2013 Volume 63 Issue 4 Pages 435-440
A glutathione S-transferase-like gene, DcGSTF2, is responsible for carnation (Dianthus caryophyllus L.) flower color intensity. Two defective genes, DcGSTF2mu with a nonsense mutation and DcGSTF2-dTac1 containing a transposable element dTac1, have been characterized in detail in this report. dTac1 is an active element that produces reverted functional genes by excision of the element. A pale-pink cultivar ‘Daisy’ carries both defective genes, whereas a spontaneous deep-colored mutant ‘Daisy-VPR’ lost the element from DcGSTF2-dTac1. This finding confirmed that dTac1 is active and that the resulting reverted gene, DcGSTF2rev1, missing the element is responsible for this color change. Crosses between the pale-colored cultivar ‘06-LA’ and a deep-colored cultivar ‘Spectrum’ produced segregating progeny. Only the deep-colored progeny had DcGSTF2rev2 derived from the ‘Spectrum’ parent, whereas progeny with pale-colored flowers had defective forms from both parents, DcGSTF2mu and DcGSTF2-dTac1. Thus, DcGSTF2rev2 had functional activity and likely originated from excision of dTac1 since there was a footprint sequence at the vacated site of the dTac1 insertion. Characterizing the DcGSTF2 genes in several cultivars revealed that the two functional genes, DcGSTF2rev1 and DcGSTF2rev2, have been used for some time in carnation breeding with the latter in use for more than half a century.

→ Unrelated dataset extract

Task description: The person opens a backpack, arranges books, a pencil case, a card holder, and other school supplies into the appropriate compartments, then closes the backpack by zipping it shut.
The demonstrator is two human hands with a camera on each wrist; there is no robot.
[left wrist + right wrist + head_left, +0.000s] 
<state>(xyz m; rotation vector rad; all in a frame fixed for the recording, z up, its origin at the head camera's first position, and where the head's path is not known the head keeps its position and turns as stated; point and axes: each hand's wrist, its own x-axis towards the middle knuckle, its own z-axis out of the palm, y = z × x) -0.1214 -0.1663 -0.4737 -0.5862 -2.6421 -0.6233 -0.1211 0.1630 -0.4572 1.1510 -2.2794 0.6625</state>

Carnation, Dianthus caryophyllus L., is one of the most important ornamentals in the world, and many cultivars with different flower colors have been developed. Flower pigments are mainly anthocyanin and chalcone derivatives, and most of the genes involved in pigment biosynthesis in carnation have been identified (Abe et al. 2008, Britsch et al. 1993, Itoh et al. 2002, Mato et al. 2000, Matsuba et al. 2010, Momose et al. 2013, Ogata et al. 2004, Yoshimoto et al. 2000).
A genetic study conducted more than half a century ago concluded that the S locus controls the amount of anthocyanin in carnation petals. A dominant S results in deep flower colors such as red, deep pink, crimson and purple, whereas a recessive s results in pale colors such as salmon, light pink and lavender (Mehlquist and Geissman 1947). These investigators also reported that a mutable svar allele in some varieties causes variegation of deep-color within a pale background color, for instance red stripes on a salmon background.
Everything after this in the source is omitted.